The FL Public Service Commission’s draft rule is under fire from groups who want power companies to set higher goals for energy efficiency . Credit: FL PSC
A draft rule on how Florida power companies set their energy-savings goals is “stunningly short-sighted” and “ridiculous” because it does not promote energy efficiency that would lower customers’ power bills and reduce pollution, say critics who hope to reshape the rule.
Released this week by the Florida Public Service Commission (PSC), the draft rule was condemned by public-interest and environmental organizations that closely monitor the PSC and the powerful, investor-owned utilities it regulates.
“Among other actions, the groups plan to address roadblocks to capturing more energy savings for Floridians, especially low-income families,” the coalition of critics said in announcing their opposition to the draft of the rule.
The PSC will hear public comments on the draft rule at a workshop scheduled for Jan. 14. The PSC regulates Florida Power & Light Co., Duke Energy Florida, Tampa Electric Co., Gulf Power Co., and Florida Public Utilities Co.
In its announcement, the coalition says the PSC’s draft rule would perpetuate outmoded practices that have set Florida “almost dead last in state rankings for capturing energy savings” through efficiency measures.
The effect, the critics say, is unnecessarily high utility bills that make life more difficult for low-income households – especially during the pandemic when hundreds of thousands of Floridians are jobless and protective benefits such unemployment insurance and a moratorium on evictions are set to expire in weeks. Utility disconnections, suspended for several months due to COVID-19, have resumed.
Inefficient use of electricity also contributes needlessly to pollution and climate change, they said in the joint announcement.
“After nearly 30 years, Florida has a once-in-a-generation opportunity to modernize its energy efficiency rules,” said Forest Bradley-Wright, energy efficiency director at the Southern Alliance for Clean Energy (SACE).

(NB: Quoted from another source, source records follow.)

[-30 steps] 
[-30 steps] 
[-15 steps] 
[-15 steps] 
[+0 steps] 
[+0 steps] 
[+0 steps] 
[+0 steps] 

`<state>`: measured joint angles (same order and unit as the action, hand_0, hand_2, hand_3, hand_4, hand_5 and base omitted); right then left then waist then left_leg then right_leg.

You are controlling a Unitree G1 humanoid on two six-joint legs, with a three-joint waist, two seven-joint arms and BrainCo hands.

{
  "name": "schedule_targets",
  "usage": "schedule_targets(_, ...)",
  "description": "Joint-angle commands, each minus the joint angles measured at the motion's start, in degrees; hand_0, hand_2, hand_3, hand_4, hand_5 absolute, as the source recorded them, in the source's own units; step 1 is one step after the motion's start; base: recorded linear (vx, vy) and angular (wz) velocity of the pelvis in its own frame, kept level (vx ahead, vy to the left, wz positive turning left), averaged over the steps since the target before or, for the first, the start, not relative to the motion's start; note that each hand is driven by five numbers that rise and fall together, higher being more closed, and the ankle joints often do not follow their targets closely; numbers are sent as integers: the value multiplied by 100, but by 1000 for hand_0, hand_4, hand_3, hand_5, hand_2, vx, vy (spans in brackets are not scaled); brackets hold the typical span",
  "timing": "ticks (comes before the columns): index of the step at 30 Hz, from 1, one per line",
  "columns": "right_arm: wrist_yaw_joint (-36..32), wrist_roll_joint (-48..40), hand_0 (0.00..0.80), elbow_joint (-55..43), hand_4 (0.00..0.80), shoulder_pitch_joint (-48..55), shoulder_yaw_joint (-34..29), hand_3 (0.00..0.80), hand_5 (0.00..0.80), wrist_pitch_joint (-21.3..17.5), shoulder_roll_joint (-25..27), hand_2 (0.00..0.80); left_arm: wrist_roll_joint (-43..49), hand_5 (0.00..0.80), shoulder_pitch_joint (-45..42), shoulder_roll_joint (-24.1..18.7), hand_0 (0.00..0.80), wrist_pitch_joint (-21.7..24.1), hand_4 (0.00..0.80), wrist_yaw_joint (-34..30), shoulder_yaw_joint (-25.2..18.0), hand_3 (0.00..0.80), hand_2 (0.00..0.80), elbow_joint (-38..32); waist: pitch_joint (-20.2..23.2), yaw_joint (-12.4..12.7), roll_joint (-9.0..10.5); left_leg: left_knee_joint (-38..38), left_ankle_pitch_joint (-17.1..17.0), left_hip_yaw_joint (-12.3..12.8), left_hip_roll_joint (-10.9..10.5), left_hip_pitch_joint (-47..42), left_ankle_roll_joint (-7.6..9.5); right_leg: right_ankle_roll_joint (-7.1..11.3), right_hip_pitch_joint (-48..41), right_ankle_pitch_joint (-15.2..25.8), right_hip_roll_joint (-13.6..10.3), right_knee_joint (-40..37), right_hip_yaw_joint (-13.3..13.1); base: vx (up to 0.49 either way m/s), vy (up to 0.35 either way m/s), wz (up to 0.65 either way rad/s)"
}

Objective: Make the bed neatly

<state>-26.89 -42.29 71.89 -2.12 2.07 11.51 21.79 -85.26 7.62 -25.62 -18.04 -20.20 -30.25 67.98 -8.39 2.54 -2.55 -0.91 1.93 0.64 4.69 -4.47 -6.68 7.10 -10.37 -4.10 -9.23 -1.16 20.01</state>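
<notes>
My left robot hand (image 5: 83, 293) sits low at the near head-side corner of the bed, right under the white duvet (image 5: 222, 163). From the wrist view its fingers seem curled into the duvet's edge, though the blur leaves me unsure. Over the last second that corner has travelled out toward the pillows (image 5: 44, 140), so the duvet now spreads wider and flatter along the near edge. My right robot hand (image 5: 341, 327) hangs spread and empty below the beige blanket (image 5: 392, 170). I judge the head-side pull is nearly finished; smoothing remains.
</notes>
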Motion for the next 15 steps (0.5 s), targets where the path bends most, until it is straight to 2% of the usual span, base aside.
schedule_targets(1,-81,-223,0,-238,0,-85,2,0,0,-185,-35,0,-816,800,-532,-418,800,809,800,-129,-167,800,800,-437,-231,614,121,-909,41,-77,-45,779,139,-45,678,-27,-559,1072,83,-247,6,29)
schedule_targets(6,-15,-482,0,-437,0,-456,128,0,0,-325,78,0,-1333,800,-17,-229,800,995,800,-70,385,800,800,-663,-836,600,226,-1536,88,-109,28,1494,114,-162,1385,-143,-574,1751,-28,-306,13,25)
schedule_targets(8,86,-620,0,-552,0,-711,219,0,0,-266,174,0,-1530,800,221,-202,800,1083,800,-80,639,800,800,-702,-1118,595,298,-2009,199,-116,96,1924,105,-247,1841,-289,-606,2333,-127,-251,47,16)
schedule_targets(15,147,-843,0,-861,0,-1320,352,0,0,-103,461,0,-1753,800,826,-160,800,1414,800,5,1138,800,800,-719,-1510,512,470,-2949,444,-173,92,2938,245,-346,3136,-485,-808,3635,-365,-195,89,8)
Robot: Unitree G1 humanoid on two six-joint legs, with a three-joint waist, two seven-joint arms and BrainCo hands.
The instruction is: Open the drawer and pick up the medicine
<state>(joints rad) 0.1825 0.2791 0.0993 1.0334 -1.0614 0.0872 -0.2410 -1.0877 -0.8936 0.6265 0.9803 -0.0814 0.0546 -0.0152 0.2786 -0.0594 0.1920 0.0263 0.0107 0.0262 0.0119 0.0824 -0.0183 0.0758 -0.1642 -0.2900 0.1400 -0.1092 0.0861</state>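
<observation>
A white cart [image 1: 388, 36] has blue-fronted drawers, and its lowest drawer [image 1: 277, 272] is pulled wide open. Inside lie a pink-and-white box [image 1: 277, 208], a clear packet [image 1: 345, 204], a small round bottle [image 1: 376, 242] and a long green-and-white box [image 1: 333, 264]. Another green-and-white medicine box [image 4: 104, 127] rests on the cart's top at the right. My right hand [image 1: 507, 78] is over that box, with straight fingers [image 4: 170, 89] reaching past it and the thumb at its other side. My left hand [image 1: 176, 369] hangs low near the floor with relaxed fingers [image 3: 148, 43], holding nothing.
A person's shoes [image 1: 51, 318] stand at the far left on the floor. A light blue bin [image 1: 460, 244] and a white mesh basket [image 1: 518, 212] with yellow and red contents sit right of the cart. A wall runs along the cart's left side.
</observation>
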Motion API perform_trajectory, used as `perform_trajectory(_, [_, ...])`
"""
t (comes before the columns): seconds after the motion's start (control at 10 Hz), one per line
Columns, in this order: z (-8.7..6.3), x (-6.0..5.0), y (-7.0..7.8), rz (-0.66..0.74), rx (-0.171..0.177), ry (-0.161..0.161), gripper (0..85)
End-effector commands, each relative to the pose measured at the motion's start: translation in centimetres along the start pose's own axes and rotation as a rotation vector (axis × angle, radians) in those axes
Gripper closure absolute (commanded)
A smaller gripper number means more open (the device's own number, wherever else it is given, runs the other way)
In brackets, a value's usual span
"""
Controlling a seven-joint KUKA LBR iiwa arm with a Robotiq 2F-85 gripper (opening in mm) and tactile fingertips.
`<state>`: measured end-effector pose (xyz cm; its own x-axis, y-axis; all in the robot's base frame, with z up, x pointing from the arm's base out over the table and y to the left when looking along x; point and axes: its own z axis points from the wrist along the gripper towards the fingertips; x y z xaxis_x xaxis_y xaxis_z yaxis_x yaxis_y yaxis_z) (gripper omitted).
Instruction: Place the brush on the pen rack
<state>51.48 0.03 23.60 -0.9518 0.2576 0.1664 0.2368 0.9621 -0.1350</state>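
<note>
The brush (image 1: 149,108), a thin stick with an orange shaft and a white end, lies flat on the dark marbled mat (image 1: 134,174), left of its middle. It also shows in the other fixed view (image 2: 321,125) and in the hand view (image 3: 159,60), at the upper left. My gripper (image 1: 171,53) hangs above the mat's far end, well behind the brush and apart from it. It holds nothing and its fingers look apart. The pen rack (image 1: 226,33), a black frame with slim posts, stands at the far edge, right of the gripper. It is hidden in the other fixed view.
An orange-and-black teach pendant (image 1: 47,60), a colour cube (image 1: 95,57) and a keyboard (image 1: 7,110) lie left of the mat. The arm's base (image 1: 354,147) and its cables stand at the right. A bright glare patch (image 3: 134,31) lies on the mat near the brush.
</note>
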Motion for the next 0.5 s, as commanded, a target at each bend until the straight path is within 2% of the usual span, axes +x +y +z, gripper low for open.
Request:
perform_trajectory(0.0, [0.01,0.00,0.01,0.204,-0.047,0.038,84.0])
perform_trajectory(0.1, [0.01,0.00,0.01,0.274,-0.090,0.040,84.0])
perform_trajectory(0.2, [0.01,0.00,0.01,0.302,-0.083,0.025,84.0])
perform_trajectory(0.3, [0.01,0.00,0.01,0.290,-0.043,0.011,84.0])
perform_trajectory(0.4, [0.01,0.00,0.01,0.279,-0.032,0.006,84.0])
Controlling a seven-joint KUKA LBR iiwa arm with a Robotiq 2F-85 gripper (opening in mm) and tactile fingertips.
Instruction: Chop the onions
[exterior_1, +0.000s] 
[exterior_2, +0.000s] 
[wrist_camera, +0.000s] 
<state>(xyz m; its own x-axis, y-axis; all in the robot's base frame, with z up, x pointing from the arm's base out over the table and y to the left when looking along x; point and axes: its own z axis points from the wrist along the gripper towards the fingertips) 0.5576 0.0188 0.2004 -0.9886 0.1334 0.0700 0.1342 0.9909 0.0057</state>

“It is ridiculous for Florida’s utility regulators to propose energy efficiency standards that are three decades old,” said Earthjustice attorney Bradley Marshall. “We live in a state that is already feeling the effects of flooding from rising seas and global warming. We should be a leader in energy efficiency goals.”
SACE is a multi-state nonprofit advocacy group that promotes energy efficiency and non-polluting energy sources. Earthjustice is a nonprofit environmental law organization. Joining them in opposition to the draft rule are the Environmental Confederation of Southwest Florida (ECOSWF), a nonprofit coalition of groups that work to conserve natural resources in southwest Florida, and the League of United Latin American Citizens (LULAC) of Florida, a volunteer-based nonprofit that advocates for Latino communities nationwide.
“We need strong, modern energy efficiency standards in Florida, not more excuses for utilities to do even less for customers,” said David Sinclair, chair of environment and climate issues with LULAC Florida.
LULAC and Earthjustice also opposed the PSC by demanding a moratorium on utility shutoffs due to non-payment related to COVID-19. The PSC did not grant a moratorium and disconnections, after a hiatus, have resumed.